-- Task --
Copy, word for word, the lines of the listing below from the line with "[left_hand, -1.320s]" up to and including the line with "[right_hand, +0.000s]". Drop the pictures.

-- Given information --
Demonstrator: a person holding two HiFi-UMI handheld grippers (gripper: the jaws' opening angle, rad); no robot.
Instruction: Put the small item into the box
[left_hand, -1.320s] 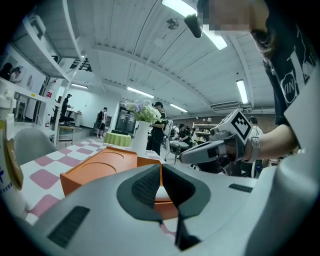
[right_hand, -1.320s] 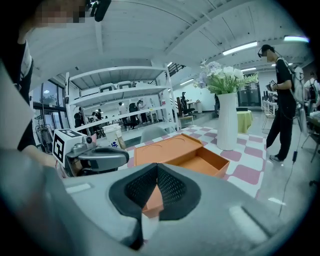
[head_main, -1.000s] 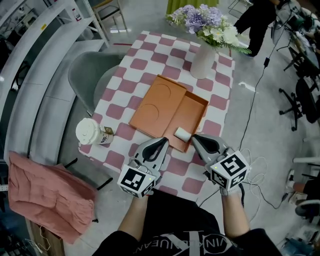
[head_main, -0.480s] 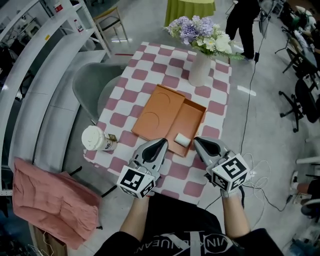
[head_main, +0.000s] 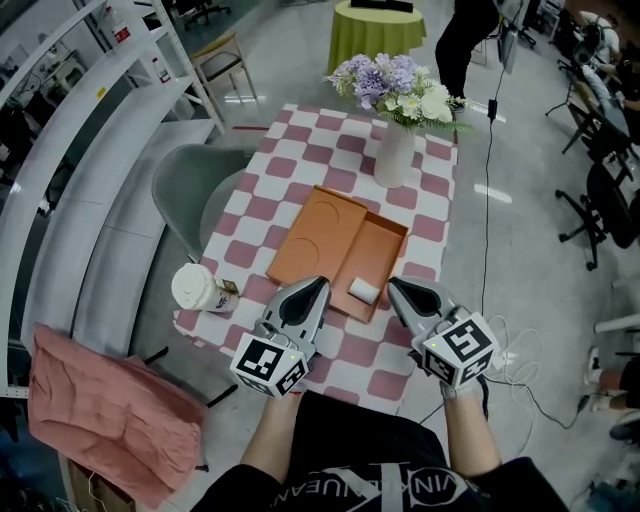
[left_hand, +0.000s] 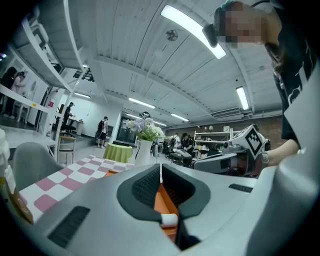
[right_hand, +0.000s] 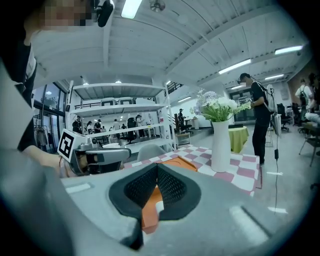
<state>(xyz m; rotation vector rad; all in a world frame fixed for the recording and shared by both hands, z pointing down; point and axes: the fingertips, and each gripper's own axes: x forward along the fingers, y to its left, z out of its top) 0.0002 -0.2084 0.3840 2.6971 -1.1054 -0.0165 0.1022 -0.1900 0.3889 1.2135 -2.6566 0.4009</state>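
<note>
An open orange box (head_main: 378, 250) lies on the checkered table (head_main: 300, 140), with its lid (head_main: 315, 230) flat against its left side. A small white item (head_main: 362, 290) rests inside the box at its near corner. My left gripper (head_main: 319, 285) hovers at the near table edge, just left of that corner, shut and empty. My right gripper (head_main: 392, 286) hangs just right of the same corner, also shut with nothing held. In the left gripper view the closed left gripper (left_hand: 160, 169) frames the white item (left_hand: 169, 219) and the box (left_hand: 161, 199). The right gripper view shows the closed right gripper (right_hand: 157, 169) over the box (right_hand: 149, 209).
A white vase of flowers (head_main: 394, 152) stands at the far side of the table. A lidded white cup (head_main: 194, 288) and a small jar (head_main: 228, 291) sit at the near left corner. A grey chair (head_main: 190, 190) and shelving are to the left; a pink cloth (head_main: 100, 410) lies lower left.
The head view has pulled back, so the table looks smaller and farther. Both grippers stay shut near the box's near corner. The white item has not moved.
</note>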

-- Result of this exercise --
[left_hand, -1.320s] 
[right_hand, -1.320s] 
[head_main, -1.000s] 
[head_main, -0.480s] 
[head_main, +0.000s] 
[left_hand, +0.000s] 
[right_hand, +0.000s] 

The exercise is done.